Turning to our use cases, our Icelandic text tokenizer "Tokenizer" is fairly light, runs tight loops and performs a large number of small, repetitive operations. It runs very well on PyPy’s JIT and has not required further optimization.
Our Icelandic parser Greynir (known on PyPI as reynir) is, if I may say so myself, a piece of work. It parses natural language text according to a hand-written context-free grammar, using an Earley-type algorithm as enhanced by Scott and Johnstone. The CFG contains almost 7,000 nonterminals and 6,000 terminals, and the parser handles ambiguity as well as left, right and middle recursion. It returns a packed parse forest for each input sentence, which is then pruned by a scoring heuristic down to a single best result tree.
This parser was originally coded in pure Python and turned out to be unusably slow when run on CPython - but usable on PyPy, where it was 3-4x faster. However, when we started applying it to heavier production workloads, it became apparent that it needed to be faster still. We then proceeded to convert the innermost Earley parsing loop from Python to tight C++ and to call it from PyPy via CFFI, with callbacks for token-terminal matching functions (“business logic”) that remained on the Python side. This made the parser much faster (on the order of 100x faster than the original on CPython) and quick enough for our production use cases. Even after moving much of the heavy processing to C++ and using CFFI, PyPy still gives a significant speed boost over CPython.
Connecting C++ code with PyPy proved to be quite painless using CFFI, although we had to figure out a few magic incantations in our build module to make it compile smoothly during setup from source on Windows and MacOS in addition to Linux. Of course, we build binary PyPy and CPython wheels for the most common targets so most users don’t have to worry about setup requirements.

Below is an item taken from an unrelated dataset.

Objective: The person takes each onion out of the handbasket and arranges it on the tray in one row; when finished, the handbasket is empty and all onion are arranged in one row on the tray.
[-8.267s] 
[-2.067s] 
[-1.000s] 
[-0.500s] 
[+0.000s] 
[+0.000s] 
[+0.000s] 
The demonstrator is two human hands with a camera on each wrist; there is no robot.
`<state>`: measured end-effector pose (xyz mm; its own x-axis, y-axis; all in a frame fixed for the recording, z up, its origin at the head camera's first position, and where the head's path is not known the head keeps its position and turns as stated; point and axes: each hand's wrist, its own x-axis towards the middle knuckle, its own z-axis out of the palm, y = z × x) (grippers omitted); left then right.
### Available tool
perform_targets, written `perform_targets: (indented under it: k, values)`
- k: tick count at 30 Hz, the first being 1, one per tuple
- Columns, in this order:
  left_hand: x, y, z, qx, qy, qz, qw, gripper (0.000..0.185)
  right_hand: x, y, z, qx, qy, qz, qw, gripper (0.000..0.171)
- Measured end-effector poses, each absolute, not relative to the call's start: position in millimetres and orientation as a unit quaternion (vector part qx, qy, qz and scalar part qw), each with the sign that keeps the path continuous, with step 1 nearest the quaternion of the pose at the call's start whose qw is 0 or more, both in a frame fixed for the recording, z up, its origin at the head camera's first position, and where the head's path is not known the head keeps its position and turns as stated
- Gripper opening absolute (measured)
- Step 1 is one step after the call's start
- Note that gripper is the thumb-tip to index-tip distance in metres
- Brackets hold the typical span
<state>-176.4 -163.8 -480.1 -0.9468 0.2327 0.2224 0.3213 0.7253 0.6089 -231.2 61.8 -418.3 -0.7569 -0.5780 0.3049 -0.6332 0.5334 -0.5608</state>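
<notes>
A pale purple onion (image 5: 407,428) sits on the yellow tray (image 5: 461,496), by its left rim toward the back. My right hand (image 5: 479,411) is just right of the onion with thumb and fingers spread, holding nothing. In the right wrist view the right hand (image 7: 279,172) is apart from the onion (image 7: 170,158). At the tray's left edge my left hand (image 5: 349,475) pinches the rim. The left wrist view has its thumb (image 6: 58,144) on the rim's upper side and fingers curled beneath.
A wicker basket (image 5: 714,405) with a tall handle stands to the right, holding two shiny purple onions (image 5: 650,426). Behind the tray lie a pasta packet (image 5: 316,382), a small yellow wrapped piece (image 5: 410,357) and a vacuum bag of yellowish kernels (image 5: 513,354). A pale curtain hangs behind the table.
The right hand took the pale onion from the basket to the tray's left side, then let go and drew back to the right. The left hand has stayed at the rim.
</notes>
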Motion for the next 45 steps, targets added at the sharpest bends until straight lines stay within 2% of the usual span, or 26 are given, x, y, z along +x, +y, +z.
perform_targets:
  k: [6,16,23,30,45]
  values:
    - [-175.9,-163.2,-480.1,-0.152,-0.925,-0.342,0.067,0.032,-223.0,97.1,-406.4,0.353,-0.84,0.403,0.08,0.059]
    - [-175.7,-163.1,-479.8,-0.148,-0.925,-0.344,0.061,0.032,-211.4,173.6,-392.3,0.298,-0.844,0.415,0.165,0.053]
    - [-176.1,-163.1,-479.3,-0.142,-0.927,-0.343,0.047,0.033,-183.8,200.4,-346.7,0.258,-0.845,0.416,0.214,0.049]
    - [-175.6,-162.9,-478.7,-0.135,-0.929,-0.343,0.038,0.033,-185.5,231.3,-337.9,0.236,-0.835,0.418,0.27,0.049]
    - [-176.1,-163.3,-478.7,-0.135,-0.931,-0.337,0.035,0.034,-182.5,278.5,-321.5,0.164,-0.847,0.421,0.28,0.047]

With the positive experience from the parser project, we proceeded to take a similar approach for two other core NLP packages: our compressed vocabulary package BinPackage (known on PyPI as islenska) and our trigrams database package Icegrams. These packages both take large text input (3.1 million word forms with inflection data in the vocabulary case; 100 million tokens in the trigrams case) and compress it into packed binary structures. These structures are then memory-mapped at run-time using mmap and queried via Python functions with a lookup time in the microseconds range. The low-level data structure navigation is done in C++, called from Python via CFFI. The ex-ante preparation, packing, bit-fiddling and data structure generation is fast enough with PyPy, so we haven’t seen a need to optimize that part further.
To showcase our tools, we host public (and open source) websites such as greynir.is for our parsing, named entity recognition and query stack and yfirlestur.is for our spell and grammar checking stack. The server code on these sites is all Python running on PyPy using Flask, wrapped in gunicorn and hosted on nginx. The underlying database is PostgreSQL accessed via SQLAlchemy and psycopg2cffi. This setup has served us well for 6 years and counting, being fast, reliable and having helpful and supporting communities.
As can be inferred from the above, we are avid fans of PyPy and commensurately thankful for the great work by the PyPy team over the years. PyPy has enabled us to use Python for a larger part of our toolset than CPython alone would have supported, and its smooth integration with C/C++ through CFFI has helped us attain a better tradeoff between performance and programmer productivity in our projects. We wish for PyPy a great and bright future and also look forward to exciting related developments on the horizon, such as HPy.